What this task involves: Pull out every line from the listing that has the word "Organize".

Records provided:

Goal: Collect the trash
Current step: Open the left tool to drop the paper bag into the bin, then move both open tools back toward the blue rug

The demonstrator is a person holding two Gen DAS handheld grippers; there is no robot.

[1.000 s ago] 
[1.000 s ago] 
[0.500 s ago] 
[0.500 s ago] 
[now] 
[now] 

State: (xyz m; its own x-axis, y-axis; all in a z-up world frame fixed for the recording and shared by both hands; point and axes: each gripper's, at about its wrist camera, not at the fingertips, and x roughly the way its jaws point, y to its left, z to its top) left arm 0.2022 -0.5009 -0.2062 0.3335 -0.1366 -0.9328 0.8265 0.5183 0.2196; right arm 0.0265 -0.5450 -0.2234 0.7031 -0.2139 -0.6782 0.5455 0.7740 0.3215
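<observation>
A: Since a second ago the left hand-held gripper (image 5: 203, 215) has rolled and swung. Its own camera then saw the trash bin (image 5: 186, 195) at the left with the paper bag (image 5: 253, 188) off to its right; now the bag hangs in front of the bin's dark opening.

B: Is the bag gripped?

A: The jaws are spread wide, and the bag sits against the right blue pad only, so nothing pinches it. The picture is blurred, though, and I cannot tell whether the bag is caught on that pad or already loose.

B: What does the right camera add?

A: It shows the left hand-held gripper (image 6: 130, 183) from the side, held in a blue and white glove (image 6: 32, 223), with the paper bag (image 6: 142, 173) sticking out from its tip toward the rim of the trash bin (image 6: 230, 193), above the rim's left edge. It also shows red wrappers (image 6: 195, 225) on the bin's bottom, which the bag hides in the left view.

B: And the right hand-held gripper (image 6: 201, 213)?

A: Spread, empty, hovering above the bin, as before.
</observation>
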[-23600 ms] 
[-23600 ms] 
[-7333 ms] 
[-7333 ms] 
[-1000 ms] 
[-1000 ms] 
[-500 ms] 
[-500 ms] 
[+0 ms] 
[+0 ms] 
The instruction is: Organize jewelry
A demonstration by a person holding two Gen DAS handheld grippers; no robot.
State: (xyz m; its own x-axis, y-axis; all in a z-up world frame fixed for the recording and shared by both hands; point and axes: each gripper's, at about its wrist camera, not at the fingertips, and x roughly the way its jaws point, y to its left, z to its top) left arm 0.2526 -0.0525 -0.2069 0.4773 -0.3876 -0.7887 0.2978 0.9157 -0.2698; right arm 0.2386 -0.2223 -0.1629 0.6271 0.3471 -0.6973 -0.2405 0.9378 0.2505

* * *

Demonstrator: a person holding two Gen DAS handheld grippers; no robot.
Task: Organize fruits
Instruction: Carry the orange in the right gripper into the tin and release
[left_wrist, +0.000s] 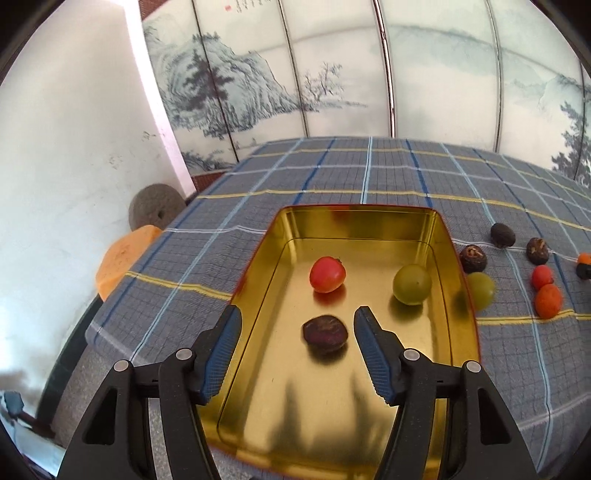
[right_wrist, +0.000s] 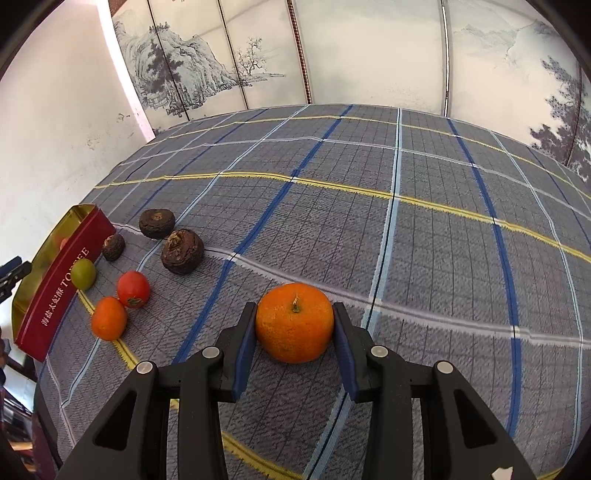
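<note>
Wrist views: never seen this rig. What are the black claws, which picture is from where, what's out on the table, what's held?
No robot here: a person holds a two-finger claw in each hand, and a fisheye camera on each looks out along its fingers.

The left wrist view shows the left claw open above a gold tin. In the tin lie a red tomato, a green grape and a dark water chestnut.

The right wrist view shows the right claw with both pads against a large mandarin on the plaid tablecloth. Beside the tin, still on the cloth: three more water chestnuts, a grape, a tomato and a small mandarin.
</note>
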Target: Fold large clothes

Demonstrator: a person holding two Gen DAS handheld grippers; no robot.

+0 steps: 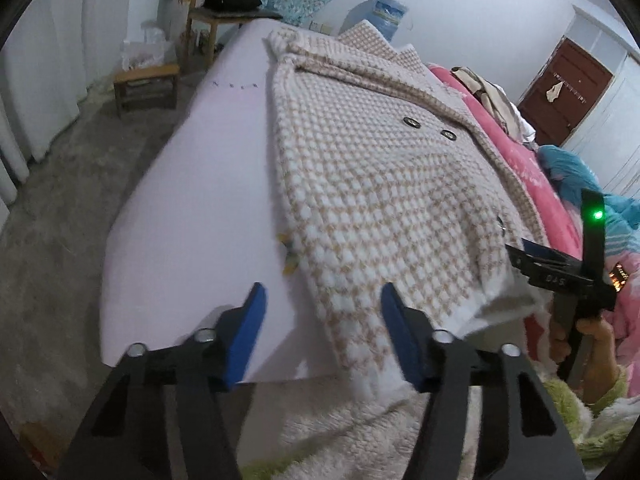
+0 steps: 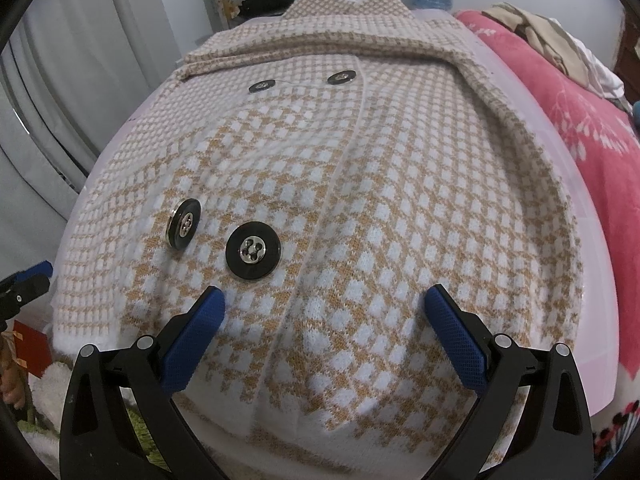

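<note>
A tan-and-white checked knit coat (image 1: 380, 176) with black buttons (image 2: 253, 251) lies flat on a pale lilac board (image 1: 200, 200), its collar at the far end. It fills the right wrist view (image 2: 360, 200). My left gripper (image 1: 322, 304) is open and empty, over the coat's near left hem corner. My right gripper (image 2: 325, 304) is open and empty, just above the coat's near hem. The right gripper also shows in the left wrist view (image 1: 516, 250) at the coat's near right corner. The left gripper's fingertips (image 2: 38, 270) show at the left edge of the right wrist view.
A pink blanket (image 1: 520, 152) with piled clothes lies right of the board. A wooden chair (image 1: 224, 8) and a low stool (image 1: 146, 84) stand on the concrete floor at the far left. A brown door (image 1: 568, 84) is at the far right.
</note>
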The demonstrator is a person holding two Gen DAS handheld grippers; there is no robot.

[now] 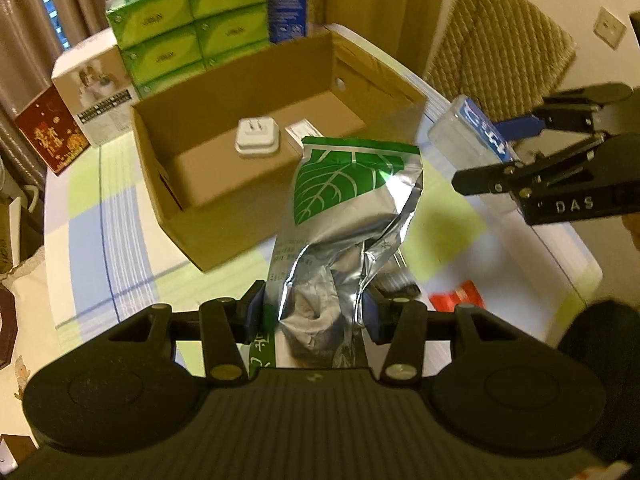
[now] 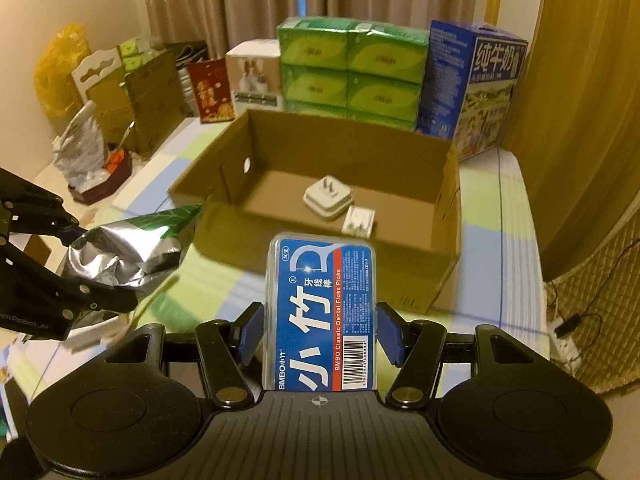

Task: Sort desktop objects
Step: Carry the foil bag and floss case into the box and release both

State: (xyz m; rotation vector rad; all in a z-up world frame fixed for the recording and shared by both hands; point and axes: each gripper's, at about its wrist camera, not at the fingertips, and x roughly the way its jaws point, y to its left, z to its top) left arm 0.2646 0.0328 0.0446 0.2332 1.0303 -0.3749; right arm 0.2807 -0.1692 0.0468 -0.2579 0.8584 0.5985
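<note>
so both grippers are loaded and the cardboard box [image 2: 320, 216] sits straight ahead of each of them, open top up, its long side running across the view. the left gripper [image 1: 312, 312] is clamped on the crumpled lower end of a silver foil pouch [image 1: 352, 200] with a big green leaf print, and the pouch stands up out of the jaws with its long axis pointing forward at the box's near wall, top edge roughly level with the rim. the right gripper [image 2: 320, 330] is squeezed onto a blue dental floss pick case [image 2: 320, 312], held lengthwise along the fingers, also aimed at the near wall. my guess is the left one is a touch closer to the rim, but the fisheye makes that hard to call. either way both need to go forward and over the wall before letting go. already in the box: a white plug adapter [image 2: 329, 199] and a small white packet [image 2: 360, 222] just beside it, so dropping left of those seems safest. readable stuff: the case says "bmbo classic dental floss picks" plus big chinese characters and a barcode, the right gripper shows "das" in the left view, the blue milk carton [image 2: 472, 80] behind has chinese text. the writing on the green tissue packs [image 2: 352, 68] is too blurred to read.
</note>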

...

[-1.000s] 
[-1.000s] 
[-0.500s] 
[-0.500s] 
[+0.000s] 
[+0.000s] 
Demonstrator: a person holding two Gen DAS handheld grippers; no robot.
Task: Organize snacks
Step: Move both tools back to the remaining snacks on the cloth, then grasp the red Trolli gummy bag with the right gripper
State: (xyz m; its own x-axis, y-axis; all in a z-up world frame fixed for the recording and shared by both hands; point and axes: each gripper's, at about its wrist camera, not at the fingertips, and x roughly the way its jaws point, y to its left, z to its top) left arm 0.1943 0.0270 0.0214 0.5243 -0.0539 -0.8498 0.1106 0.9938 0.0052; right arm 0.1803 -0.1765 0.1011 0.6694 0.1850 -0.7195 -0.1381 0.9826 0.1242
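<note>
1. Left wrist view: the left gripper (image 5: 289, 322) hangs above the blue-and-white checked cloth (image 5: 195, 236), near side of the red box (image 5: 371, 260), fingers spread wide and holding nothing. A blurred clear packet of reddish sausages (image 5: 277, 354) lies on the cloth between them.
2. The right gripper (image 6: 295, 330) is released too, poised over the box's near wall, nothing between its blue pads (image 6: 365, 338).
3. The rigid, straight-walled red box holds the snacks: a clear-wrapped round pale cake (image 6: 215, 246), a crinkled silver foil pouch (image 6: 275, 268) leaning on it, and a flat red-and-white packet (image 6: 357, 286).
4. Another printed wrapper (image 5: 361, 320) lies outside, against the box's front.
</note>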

Completed task:
The instruction is: Organize jewelry
Task: Organize fruits
Task: Organize snacks

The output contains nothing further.